◆ **Exercise directions**: Which lines come from the start of the records through the line that holds "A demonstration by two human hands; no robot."? Write them out word for word.

========================================================================

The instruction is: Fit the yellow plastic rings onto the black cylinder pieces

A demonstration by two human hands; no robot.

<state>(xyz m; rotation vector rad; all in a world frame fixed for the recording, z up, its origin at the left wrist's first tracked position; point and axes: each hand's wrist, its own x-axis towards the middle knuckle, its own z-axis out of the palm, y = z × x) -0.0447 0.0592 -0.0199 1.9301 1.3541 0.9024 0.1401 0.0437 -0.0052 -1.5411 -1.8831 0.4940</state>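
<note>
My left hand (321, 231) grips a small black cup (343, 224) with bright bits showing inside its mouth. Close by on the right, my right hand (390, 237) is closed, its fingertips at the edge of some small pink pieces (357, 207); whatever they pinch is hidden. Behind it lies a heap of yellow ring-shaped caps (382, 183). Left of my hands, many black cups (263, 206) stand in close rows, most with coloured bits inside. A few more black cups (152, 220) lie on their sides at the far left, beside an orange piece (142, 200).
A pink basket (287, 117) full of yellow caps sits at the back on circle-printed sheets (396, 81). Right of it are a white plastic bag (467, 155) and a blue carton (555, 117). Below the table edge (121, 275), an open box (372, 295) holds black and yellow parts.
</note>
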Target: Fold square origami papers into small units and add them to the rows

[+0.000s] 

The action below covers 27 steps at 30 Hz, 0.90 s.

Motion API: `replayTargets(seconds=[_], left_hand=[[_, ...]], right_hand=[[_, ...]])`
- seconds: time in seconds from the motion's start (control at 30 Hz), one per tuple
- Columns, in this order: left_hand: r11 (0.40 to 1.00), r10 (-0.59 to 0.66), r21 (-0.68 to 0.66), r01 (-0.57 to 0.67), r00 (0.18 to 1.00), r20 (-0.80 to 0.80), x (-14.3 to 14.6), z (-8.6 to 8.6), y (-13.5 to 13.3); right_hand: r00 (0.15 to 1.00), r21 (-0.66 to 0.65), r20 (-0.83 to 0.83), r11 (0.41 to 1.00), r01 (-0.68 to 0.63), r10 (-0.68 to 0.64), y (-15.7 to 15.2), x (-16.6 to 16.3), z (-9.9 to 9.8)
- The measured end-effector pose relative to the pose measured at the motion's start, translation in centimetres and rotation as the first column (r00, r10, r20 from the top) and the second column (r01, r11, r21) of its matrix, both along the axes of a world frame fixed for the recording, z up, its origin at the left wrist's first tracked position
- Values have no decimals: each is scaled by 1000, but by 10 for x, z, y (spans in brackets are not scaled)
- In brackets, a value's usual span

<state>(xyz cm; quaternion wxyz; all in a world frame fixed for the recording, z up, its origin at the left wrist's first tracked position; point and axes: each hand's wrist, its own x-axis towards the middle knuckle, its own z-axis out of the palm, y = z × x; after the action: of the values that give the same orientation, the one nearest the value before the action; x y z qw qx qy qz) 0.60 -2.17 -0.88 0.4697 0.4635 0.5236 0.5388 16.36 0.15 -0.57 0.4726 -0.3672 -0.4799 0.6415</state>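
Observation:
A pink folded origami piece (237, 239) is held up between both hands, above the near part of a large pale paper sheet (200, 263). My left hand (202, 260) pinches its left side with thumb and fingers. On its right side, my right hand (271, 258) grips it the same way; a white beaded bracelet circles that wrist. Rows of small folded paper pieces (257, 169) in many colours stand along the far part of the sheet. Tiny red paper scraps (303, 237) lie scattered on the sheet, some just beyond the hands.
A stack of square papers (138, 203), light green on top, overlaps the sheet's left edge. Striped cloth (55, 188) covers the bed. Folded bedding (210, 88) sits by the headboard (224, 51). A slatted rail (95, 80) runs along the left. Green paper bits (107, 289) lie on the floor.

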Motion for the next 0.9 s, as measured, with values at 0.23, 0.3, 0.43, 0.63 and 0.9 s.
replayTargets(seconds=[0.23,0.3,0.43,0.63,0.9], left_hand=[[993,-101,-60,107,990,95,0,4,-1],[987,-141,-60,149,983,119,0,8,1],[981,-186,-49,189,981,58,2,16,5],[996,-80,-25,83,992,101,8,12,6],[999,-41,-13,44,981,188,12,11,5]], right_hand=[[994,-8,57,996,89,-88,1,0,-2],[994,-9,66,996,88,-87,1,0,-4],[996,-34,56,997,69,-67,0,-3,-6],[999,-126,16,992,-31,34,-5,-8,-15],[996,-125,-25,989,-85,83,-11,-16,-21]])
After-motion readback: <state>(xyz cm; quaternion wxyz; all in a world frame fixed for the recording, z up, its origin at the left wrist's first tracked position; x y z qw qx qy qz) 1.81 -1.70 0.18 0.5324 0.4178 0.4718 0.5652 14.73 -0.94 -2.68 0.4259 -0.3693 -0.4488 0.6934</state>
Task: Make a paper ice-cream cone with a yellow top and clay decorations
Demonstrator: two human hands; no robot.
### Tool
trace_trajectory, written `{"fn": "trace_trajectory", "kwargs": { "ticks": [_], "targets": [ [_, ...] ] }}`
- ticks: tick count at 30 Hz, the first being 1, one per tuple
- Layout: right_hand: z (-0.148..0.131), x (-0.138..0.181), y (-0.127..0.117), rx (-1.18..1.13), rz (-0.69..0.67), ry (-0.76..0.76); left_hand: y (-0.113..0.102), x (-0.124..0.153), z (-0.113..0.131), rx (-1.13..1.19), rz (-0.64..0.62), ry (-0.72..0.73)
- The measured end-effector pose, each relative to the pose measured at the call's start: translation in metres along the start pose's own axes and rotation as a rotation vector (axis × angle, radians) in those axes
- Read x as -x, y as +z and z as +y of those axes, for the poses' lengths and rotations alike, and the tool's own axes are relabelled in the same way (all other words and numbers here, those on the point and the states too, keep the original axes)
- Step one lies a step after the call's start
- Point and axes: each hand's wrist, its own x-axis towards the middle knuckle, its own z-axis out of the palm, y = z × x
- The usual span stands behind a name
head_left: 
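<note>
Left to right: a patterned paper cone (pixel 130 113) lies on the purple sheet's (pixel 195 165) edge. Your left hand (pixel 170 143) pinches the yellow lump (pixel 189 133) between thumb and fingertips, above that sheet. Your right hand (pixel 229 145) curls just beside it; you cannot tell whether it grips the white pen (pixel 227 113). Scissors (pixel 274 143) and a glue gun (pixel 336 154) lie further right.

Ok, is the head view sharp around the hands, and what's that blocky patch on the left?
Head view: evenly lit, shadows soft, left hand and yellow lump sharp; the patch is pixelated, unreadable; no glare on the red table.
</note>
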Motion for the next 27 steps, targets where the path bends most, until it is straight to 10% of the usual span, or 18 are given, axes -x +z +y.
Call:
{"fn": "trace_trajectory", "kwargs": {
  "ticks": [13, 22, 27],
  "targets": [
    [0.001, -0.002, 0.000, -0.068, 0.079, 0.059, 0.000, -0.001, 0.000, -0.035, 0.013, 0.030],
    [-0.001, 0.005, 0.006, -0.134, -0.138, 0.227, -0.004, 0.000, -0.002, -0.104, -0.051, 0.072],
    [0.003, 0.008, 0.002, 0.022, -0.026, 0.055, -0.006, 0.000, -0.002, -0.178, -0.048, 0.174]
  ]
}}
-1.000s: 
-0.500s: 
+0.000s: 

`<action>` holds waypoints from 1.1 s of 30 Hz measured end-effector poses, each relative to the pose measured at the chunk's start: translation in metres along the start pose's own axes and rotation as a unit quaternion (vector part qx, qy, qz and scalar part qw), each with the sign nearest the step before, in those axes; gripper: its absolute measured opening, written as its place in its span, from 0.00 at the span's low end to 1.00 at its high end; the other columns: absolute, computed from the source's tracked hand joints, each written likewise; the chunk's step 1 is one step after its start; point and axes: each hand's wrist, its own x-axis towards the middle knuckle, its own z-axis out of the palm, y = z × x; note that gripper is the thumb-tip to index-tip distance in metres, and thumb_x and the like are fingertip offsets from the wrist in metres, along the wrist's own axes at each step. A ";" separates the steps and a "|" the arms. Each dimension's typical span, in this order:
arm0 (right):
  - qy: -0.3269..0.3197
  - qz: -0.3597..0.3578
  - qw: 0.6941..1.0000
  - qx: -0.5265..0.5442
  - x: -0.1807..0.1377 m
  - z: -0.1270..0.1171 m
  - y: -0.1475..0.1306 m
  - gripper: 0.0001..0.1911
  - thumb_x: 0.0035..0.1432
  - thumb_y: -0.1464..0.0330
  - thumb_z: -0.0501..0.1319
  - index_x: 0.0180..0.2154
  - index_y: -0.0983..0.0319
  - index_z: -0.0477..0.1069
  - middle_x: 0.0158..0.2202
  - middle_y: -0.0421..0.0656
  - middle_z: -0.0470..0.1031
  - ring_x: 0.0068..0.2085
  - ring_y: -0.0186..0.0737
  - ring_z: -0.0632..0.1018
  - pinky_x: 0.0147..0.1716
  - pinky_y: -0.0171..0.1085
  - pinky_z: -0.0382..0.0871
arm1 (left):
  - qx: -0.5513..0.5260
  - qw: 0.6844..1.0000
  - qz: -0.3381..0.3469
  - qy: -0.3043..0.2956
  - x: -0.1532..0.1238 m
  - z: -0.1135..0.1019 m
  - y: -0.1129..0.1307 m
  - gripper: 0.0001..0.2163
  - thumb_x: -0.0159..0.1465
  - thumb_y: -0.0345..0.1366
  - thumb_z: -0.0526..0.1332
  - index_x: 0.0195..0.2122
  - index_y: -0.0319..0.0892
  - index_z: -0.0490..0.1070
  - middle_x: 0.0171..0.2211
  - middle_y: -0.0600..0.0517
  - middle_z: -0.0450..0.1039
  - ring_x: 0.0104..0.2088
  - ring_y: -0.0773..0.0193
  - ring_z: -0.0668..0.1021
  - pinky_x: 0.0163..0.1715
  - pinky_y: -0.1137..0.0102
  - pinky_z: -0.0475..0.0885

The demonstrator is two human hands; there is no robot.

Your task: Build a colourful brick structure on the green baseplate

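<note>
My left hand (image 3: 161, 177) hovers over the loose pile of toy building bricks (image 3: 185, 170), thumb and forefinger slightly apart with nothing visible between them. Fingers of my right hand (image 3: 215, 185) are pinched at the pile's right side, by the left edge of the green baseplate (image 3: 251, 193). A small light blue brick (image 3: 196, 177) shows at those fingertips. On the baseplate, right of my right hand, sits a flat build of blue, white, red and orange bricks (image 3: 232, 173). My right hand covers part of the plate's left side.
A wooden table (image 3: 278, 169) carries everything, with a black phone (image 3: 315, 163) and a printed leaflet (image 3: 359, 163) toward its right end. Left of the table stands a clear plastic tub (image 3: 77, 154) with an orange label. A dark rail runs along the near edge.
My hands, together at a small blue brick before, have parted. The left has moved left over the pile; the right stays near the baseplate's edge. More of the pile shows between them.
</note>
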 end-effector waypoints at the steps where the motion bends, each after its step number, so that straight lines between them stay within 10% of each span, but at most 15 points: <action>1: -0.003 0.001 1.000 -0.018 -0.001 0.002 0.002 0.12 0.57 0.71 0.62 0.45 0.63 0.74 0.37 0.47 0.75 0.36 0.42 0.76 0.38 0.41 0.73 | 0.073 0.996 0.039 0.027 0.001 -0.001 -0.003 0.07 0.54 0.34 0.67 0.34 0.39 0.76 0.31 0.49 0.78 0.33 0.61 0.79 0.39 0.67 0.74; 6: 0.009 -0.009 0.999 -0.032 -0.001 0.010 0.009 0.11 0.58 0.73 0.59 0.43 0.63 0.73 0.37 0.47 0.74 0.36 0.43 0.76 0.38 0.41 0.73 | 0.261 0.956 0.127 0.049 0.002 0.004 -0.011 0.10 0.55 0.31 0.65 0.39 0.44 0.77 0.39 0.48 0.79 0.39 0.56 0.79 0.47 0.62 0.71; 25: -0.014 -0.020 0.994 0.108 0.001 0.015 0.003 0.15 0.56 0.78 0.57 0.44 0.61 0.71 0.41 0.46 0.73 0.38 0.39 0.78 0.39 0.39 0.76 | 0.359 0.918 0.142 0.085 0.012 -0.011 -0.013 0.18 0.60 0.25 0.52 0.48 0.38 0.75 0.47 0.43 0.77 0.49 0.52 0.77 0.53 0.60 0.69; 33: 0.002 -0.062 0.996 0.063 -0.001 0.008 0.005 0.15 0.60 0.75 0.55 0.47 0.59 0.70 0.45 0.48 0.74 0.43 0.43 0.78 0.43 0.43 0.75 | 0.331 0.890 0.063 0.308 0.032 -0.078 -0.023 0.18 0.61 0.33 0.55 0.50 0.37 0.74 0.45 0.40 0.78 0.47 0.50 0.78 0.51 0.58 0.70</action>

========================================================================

◆ **Completed task**:
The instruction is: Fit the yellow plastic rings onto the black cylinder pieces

A demonstration by two human hands; no robot.

Thus the exercise is complete.